Directions: Starting at the line that holds "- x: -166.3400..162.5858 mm" and stopping at the line that holds "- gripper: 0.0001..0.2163", restate the records below word for word, with both of those lines included.

Records for the task:
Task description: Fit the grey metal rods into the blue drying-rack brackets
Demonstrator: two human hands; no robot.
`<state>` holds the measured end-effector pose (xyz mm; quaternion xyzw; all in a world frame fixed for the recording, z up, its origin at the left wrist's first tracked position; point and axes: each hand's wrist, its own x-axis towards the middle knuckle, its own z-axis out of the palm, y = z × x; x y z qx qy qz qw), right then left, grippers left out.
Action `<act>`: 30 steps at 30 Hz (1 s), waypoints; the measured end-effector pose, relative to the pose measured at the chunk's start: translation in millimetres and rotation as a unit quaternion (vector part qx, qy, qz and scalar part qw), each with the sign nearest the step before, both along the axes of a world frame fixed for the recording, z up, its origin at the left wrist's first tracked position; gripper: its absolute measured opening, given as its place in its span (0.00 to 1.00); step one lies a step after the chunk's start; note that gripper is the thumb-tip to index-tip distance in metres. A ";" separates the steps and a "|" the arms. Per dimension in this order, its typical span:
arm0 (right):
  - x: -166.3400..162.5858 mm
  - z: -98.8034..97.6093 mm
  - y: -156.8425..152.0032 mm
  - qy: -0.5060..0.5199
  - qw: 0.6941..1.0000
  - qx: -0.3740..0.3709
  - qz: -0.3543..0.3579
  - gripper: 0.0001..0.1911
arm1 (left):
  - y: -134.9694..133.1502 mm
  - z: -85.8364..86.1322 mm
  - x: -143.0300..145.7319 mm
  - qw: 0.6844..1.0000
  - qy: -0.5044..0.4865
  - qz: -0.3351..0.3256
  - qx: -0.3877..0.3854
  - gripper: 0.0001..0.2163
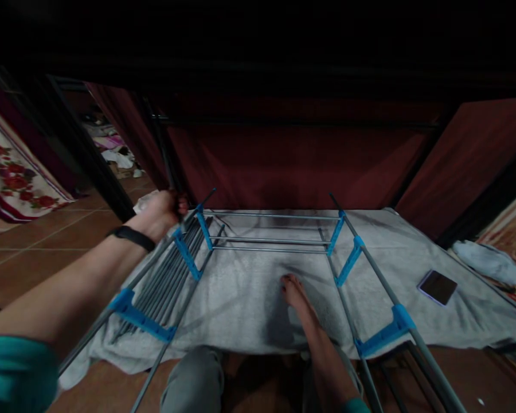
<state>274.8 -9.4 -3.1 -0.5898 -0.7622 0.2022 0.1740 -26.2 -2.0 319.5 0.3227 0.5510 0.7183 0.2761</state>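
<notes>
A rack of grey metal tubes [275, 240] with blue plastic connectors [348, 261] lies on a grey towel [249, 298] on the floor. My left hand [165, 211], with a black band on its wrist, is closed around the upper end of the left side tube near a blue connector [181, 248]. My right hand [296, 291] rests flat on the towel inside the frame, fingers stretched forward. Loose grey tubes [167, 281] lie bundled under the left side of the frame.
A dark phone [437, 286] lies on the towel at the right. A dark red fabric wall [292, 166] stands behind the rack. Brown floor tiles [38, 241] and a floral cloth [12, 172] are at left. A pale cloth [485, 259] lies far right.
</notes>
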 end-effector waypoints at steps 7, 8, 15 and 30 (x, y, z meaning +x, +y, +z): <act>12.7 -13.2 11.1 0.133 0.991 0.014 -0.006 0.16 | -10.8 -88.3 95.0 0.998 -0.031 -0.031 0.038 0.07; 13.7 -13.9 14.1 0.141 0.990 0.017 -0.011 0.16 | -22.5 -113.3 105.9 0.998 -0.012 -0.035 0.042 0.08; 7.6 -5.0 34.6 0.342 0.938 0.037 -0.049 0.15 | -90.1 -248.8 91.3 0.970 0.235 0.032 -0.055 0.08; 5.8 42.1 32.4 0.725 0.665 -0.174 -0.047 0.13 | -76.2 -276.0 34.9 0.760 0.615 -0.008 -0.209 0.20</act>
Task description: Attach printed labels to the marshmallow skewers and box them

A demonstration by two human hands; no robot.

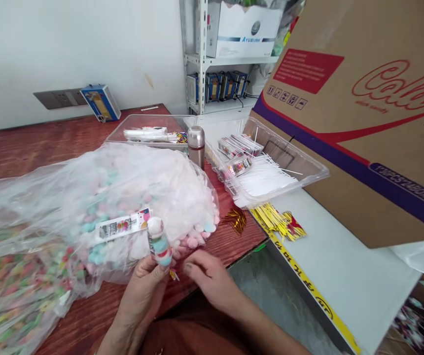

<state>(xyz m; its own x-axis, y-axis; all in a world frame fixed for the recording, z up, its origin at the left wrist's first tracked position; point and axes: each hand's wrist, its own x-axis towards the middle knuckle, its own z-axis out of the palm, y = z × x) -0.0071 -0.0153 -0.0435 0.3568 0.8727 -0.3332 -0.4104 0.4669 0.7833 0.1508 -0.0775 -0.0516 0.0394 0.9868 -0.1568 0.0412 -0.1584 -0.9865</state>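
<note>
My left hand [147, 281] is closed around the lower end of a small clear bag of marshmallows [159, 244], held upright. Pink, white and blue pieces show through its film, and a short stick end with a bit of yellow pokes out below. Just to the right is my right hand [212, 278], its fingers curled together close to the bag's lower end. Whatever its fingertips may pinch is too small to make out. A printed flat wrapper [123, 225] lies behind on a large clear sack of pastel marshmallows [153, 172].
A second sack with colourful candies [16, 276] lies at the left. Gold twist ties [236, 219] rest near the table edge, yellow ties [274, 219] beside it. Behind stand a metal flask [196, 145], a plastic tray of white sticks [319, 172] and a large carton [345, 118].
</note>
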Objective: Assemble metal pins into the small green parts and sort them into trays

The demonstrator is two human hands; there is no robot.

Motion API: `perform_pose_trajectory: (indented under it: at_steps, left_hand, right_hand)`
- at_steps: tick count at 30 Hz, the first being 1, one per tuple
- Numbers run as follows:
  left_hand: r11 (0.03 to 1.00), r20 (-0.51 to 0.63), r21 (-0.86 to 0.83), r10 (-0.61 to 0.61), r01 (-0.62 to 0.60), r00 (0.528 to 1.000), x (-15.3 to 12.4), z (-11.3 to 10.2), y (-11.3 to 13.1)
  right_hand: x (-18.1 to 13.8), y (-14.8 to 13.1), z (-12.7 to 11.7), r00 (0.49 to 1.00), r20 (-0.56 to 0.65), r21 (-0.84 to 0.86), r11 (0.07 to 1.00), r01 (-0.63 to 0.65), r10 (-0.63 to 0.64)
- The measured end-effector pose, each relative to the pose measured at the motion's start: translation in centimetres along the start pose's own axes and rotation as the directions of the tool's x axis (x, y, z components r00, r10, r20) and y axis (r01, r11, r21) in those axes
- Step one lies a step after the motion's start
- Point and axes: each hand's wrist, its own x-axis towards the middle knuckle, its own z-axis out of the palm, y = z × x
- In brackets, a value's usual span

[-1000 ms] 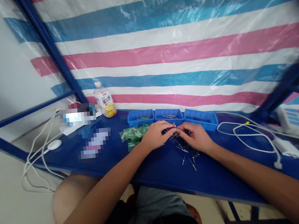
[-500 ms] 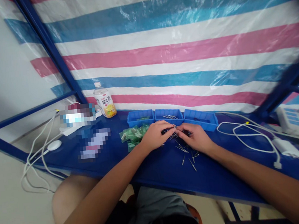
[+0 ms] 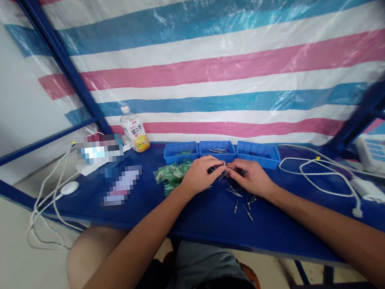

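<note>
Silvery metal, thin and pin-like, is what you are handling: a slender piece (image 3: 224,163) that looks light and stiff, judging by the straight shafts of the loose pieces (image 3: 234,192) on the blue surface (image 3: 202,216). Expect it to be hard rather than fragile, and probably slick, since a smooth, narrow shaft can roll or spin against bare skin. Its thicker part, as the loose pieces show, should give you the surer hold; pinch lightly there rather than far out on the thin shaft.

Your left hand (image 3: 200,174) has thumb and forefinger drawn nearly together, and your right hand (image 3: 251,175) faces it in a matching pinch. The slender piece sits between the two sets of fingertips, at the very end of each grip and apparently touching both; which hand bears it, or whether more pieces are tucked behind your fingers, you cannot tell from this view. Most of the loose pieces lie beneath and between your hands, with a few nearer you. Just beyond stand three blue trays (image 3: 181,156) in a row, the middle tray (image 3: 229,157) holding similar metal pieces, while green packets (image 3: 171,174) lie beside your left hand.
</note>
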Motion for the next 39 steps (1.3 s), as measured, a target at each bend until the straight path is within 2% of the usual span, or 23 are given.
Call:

Answer space:
  - x: -166.3400..162.5858 mm
  - z: -98.8034..97.6093 mm
  - y: -156.8425..152.0032 mm
  - qy: -0.5060..0.5199
  - qw: 0.6941..1.0000
  - qx: -0.3740..0.3709
  - qz: -0.3543..0.3579
  - gripper: 0.0001..0.1911
arm1 (left):
  - y: -134.9694..133.1502 mm
  - z: -85.8364..86.1322 mm
  - x: -143.0300..145.7319 mm
  - qw: 0.6844..1.0000
  - qy: -0.5044..0.4865
  - qz: -0.3351..0.3256
  - qx: -0.3877..0.3854
  - gripper: 0.0001..0.2163

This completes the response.